And here’s the thing: she’s not wrong. The internet is a cesspool of armchair experts who think they know more than actual professionals. You wouldn’t walk up to a neurosurgeon and tell them they’re holding the scalpel wrong, but people have zero problem telling a WNBA player they “suck” after a bad game. It’s the same energy as the dudes who scream at their TV during football games and think they could call better plays than NFL coaches. Spoiler alert: you can’t. Sit down.

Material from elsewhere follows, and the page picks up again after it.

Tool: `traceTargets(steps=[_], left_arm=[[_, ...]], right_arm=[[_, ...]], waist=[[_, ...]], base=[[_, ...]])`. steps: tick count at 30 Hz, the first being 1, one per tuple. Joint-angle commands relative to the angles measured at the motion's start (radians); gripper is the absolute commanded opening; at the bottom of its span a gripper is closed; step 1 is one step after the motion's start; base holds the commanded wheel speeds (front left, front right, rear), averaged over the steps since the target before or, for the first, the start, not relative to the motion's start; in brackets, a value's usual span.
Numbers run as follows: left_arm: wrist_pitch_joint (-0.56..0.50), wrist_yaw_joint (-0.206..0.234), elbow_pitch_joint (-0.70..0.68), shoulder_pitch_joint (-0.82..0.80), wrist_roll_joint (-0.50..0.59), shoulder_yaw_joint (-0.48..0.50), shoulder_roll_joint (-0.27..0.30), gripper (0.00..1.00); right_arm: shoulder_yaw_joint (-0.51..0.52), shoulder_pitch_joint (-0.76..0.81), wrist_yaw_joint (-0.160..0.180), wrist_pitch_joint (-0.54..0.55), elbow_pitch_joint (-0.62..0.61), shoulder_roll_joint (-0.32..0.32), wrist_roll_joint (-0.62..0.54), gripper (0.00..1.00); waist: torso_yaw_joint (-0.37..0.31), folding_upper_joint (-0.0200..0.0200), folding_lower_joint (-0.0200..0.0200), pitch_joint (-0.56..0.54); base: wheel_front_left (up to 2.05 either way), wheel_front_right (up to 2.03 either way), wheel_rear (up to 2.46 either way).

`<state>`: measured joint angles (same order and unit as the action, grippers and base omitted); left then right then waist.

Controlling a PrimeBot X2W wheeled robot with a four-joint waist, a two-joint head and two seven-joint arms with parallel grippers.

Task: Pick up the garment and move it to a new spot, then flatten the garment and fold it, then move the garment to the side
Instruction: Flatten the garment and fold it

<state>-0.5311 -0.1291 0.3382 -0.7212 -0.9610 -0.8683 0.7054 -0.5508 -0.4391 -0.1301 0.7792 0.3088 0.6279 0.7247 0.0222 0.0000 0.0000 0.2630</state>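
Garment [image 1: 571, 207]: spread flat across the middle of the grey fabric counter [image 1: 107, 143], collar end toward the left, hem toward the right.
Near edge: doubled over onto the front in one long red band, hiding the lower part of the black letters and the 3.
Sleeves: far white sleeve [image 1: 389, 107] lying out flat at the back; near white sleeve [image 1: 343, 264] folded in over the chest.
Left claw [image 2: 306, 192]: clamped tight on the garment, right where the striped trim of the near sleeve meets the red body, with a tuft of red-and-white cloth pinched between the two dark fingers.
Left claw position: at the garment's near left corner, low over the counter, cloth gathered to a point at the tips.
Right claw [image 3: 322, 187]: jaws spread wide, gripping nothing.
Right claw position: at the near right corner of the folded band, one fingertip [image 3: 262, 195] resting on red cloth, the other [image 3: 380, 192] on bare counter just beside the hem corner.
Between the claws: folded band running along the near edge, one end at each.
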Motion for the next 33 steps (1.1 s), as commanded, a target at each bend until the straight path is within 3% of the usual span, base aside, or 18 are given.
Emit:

But what really made this whole thing pop off wasn’t just the clapback—it was the way Cunningham completely dismantled the trolls’ entire argument. She didn’t just defend her performance; she attacked their entire existence. She pointed out that most of these people wouldn’t last five minutes in a WNBA practice. She questioned their life choices, their lack of accomplishments, and their obvious inability to do anything more productive with their time than harassing a professional athlete. It was brutal. It was beautiful. It was the kind of verbal beatdown that makes you want to stand up and applaud, even if you don’t know a thing about basketball.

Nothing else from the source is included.